Burkina Faso : l’impératif du financement endogène pour la santé sexuelle et reproductive

Le Réseau des médias africains pour la promotion de la santé et de l’environnement (REMAPSEN) a récemment organisé une session de discussion majeure. Au cœur des débats, la question vitale du financement de la santé sexuelle et reproductive au Burkina Faso, confronté à une crise sécuritaire et à la diminution des apports extérieurs.

Le Burkina Faso fait face à un défi de taille : maintenir l’accès aux services essentiels de santé sexuelle et reproductive (SSR) et de planification familiale. La détérioration du contexte sécuritaire, couplée à un retrait progressif des partenaires financiers internationaux, a créé une situation délicate.

Les chiffres du ministère de la Santé révèlent une dépendance significative : jusqu’à 81% des fonds alloués à la SSR provenaient des soutiens étrangers. Cette manne ayant considérablement diminué ces dernières années, les décideurs et acteurs de terrain sont désormais contraints d’explorer des pistes de financement endogène.

Selon Désiré Thiombiano, directeur de AMS synergie Burkina Faso, la solution réside dans une prise de conscience collective et une participation active des populations.

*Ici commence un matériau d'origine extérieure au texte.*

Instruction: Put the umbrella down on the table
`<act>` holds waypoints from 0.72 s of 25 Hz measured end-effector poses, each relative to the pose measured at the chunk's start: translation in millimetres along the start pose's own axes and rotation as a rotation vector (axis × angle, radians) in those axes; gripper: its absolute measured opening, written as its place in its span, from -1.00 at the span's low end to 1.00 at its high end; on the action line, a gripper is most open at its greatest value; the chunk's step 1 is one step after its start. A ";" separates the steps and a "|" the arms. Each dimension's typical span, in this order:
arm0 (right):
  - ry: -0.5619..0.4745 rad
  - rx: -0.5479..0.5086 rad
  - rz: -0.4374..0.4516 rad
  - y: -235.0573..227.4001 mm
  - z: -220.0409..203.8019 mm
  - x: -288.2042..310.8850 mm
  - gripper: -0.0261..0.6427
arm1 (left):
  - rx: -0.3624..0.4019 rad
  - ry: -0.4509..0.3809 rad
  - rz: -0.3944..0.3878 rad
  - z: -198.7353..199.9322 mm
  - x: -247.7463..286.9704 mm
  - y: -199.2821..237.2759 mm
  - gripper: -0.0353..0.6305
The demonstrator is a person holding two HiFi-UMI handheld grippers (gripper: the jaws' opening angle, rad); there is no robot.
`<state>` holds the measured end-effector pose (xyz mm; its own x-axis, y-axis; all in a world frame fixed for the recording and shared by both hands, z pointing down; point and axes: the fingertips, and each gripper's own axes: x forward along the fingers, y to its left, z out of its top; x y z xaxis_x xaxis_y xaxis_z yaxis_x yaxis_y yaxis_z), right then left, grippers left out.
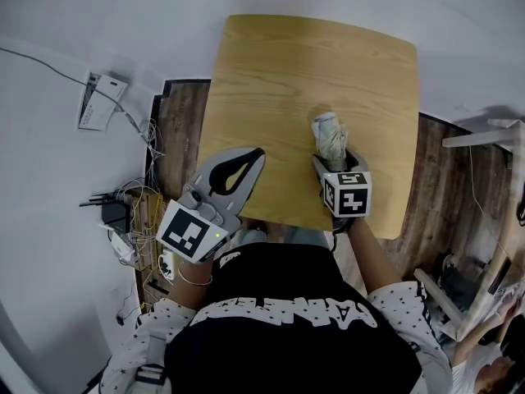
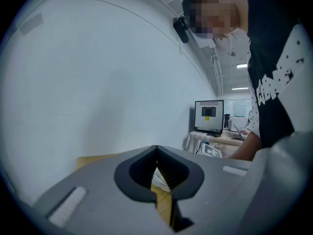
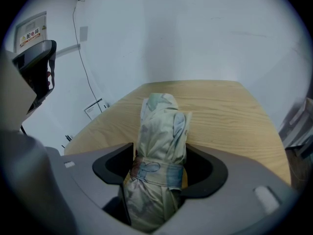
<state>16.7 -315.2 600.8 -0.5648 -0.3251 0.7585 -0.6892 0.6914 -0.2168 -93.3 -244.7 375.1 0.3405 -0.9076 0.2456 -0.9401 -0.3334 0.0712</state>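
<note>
In the head view, a person in a black top (image 1: pixel 287 318) is standing at the near edge of a light wooden table (image 1: pixel 312 64) and holding one claw in each hand. The right claw (image 1: pixel 338 161) is reaching over the near right part of the table, with a folded pale umbrella (image 1: pixel 330 134) sticking out ahead of it and pointing away from the person. The left claw (image 1: pixel 257 154) is hovering over the table's near left edge, well apart from the umbrella, its two tips meeting around an empty oval hollow. Cables and a small black box (image 1: pixel 115 212) are lying on the floor to the left.

In the left gripper view, the left claw (image 2: pixel 156 148) is showing its jaws together at the tip, with nothing gripped. Through the slit below, a strip of table (image 2: pixel 164 204) and a bit of the pale umbrella (image 2: pixel 160 180) are showing. A monitor (image 2: pixel 209 115) is glowing far off by the white wall.

In the right gripper view, the right claw (image 3: pixel 159 168) is standing wide apart with the umbrella (image 3: pixel 161 126) lying between the jaws, not clamped. A dark gap is showing beside the left jaw, while the fabric is brushing the right one. A strap (image 3: pixel 156 173) is wrapping the bundle, and its far end is resting on the table (image 3: pixel 225 111).
</note>
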 end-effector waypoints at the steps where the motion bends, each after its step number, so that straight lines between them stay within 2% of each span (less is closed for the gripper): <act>1: -0.003 -0.004 0.001 0.5 0.7 -0.5 0.07 | -0.001 0.010 -0.001 -1.8 -0.9 -0.7 -0.91; 4: -0.017 -0.005 0.002 1.7 4.1 -3.4 0.07 | 0.000 0.014 0.000 -2.3 -2.0 -2.1 -0.91; 8: -0.033 -0.010 0.002 3.1 9.9 -6.8 0.07 | 0.004 -0.039 -0.001 6.0 -0.4 -1.6 -0.91; 18: -0.121 -0.018 -0.009 -1.1 31.2 -32.1 0.04 | 0.015 -0.008 -0.017 6.1 4.9 -16.2 -0.91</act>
<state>21.4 -325.6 557.5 -0.6100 -0.4063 0.6803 -0.6870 0.6990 -0.1986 -76.3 -245.3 369.2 0.3568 -0.9036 0.2370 -0.9337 -0.3527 0.0611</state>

Il a clairement indiqué : « Il n’est plus envisageable d’attendre le retour des financements extérieurs. Nous devons impérativement investir nous-mêmes dans la santé sexuelle pour prévenir les grossesses précoces, les mariages d’enfants et les drames liés à la mortalité maternelle. »

Pour concrétiser cette vision, l’expert a formulé plusieurs recommandations stratégiques :

  • Sensibiliser activement les citoyens à l’importance de leur contribution financière pour la mobilisation des ressources.
  • Promouvoir une masculinité positive en intégrant les leaders d’opinion et les autorités religieuses dans les campagnes de communication et de plaidoyer.
  • Mettre en place un cadre institutionnel pour la collecte de fonds au niveau communautaire, géré par les collectivités territoriales, garantissant ainsi une gestion transparente et pérenne.

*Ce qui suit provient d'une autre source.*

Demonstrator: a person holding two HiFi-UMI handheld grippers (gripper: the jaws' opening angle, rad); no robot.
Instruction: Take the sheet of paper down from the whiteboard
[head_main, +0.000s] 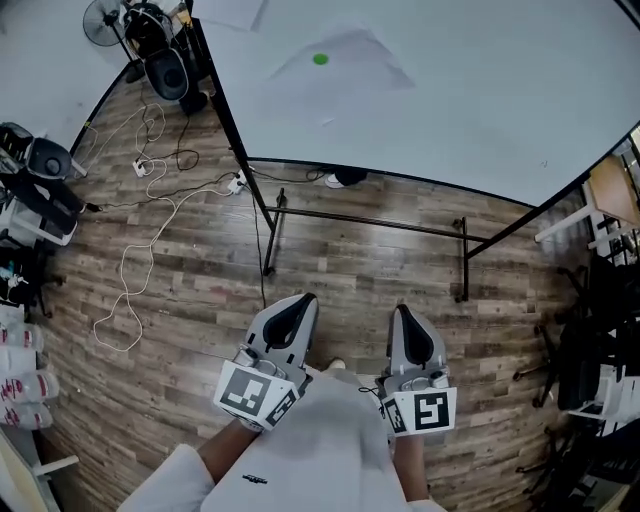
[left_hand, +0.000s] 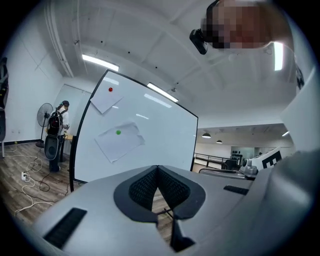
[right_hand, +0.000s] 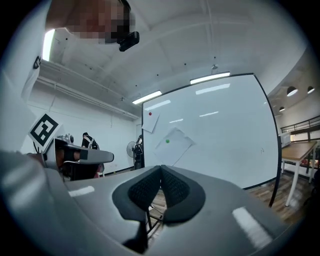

Dr Clarisse Bougma, agissant au nom de la directrice de la santé de la famille, a mis en lumière les actions concrètes de l’État burkinabè. Elle a rappelé qu’entre 2020 et 2025, près de 3,9 milliards de francs CFA ont été alloués par le gouvernement à l’achat de contraceptifs. Le ministère reste déterminé à maintenir ses initiatives, en particulier dans les régions les plus reculées, malgré la diminution des aides internationales.

Elle a insisté sur le fait que « la mobilisation des ressources endogènes constitue une orientation stratégique primordiale. C’est la voie pour garantir la pérennité de nos actions et accélérer l’atteinte des objectifs fixés au niveau international. »

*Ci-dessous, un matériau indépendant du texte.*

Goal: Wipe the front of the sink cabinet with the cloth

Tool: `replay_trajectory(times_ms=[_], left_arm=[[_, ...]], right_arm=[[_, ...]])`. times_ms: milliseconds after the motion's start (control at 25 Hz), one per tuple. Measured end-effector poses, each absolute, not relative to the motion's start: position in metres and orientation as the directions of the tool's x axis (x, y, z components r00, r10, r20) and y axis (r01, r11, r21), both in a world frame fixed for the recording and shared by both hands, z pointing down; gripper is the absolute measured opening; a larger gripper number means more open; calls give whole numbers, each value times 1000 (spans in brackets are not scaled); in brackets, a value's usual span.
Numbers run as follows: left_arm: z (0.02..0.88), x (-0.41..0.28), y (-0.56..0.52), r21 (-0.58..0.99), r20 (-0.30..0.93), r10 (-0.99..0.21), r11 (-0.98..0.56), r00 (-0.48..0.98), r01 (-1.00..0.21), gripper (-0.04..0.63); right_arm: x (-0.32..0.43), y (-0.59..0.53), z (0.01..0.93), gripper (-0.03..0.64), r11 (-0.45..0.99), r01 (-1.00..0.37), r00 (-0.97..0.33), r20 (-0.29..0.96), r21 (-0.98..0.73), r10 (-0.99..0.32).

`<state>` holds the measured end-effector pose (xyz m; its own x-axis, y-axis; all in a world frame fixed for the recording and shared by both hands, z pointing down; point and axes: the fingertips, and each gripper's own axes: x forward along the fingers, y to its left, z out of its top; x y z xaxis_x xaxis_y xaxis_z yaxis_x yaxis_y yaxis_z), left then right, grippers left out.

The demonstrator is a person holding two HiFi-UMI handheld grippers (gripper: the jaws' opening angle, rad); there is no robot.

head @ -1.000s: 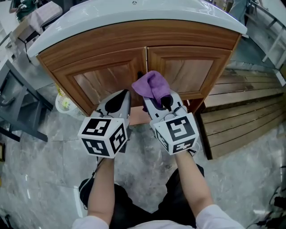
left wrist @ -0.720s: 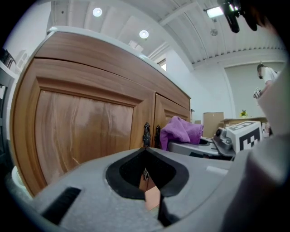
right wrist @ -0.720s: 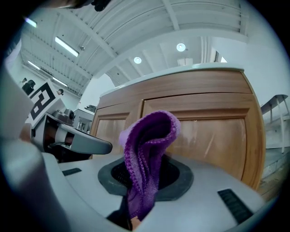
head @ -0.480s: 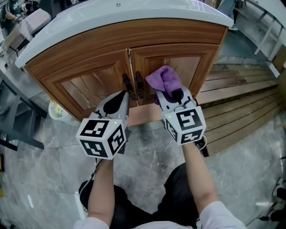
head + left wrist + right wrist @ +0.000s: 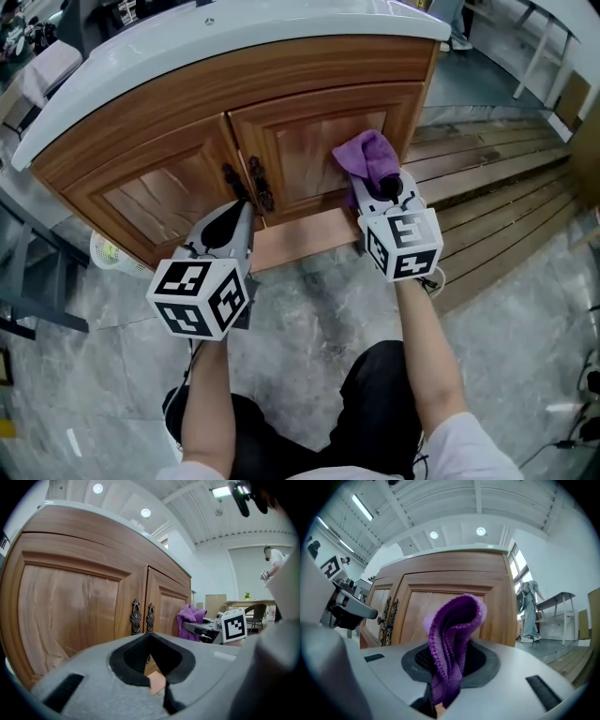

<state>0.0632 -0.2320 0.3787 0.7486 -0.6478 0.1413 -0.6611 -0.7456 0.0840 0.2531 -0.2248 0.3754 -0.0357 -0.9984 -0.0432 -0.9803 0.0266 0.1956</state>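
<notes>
1. The right gripper (image 5: 382, 199) has its jaws closed on the cloth (image 5: 368, 155), which is purple.
2. In the right gripper view the cloth (image 5: 454, 634) rises from between the jaws as an upright folded bunch, with the cabinet front directly behind it.
3. The cloth sits at the cabinet (image 5: 234, 84) front, on the outer side of the right door (image 5: 309, 150), about mid-height. Contact between cloth and wood cannot be confirmed.
4. The left gripper (image 5: 228, 225) has its jaws closed together with nothing between them.
5. The left gripper is held in front of the cabinet, below the two door handles (image 5: 258, 183) and clear of the doors.
6. In the left gripper view the handles (image 5: 142, 617) stand upright side by side at the centre seam of the cabinet. The cloth (image 5: 190, 619) shows to their right.
7. Both cabinet doors are shut.
</notes>
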Motion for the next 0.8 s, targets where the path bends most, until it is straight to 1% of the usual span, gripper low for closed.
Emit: replay_trajectory(times_ms=[280, 480, 640, 800], left_arm=[[383, 71, -229, 80, 151, -638, -753, 755, -653, 6], [385, 71, -229, 82, 159, -639, -751, 752, -656, 5], [386, 70, -227, 83, 159, -641, -749, 751, -657, 5], [389, 65, -228, 72, 168, -647, -744, 744, -664, 6]], right_arm=[[294, -218, 385, 86, -61, -979, 57, -26, 194, -998], [309, -213, 389, 86, -99, -978, 98, -11, 181, -995], [304, -209, 384, 86, -82, -982, 80, -17, 168, -997], [274, -202, 370, 86, -23, -984, 14, -48, 177, -999]])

Boureima Sanga, coordinateur du REMAPSEN au Burkina Faso, a précisé que cette initiative s’inscrit dans une démarche de plaidoyer et de renforcement des compétences des professionnels des médias. Il a souligné : « Face à un environnement marqué par des crises multiples, il est crucial que les médias soient parfaitement informés des dispositifs de financement endogène. Leur rôle est essentiel pour sensibiliser les citoyens et soutenir l’autonomie sanitaire du pays. »

Fondé en juin 2020, le REMAPSEN, avec le soutien du Partenariat de Ouagadougou, organise fréquemment de telles rencontres à l’échelle nationale. L’objectif est clair : promouvoir des approches et des solutions locales et durables pour les défis de santé.